DeCarlo points out, however, that the compounds quantified in this study – either by the EPA or by the independent researchers – are limited to what can be measured in real-time on the ground. Therefore, he says, these latest findings are ‘probably an underestimate of the overall risk if there are other chemicals in the environment that people are being exposed to that we don’t have a good handle on’.

Whatever chemicals were onboard the train became irrelevant as soon as they were lit on fire because that creates a host of new, unknown compounds that may have been introduced to the soil, water and air, according to DeCarlo. ‘Clearly, that black plume of smoke was made of the particulate matter of many different compounds, but it was black so we know that there were probably PAHs [polycyclic aromatic hydrocarbons] and black carbon, and because it was vinyl chloride burning, there’s probably chlorine embedded in all those molecules as well.’
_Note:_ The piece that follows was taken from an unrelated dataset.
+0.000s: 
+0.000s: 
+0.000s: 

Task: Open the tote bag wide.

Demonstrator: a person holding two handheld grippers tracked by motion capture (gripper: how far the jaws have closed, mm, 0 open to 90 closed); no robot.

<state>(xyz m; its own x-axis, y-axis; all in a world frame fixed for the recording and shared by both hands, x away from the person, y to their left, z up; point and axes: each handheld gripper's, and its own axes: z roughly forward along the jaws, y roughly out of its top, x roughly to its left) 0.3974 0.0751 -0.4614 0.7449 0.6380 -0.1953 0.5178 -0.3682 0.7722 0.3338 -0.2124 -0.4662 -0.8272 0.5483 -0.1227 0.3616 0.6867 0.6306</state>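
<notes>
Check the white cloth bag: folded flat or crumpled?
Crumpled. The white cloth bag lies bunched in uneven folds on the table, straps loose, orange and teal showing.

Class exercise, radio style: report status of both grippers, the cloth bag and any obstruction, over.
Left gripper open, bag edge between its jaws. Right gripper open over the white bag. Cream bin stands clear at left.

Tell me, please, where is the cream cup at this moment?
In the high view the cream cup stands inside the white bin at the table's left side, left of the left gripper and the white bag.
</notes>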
Nachman suggests the new work is not intended to criticise the EPA, but rather represents ‘a call for resources and infrastructure’ so that public health agencies are prepared to address similar catastrophes in the future. That would enable them to generate the data needed to make judgments about the safety of first responders and the long-term potential community exposures.

‘We have been systematically underfunding our environmental agencies at the local, state and national levels,’ DeCarlo says. ‘If you want the most sensitive methods for detecting compounds and understanding the exposures and the risks that people face in incidents like this, then the EPA needs the resources to have them.’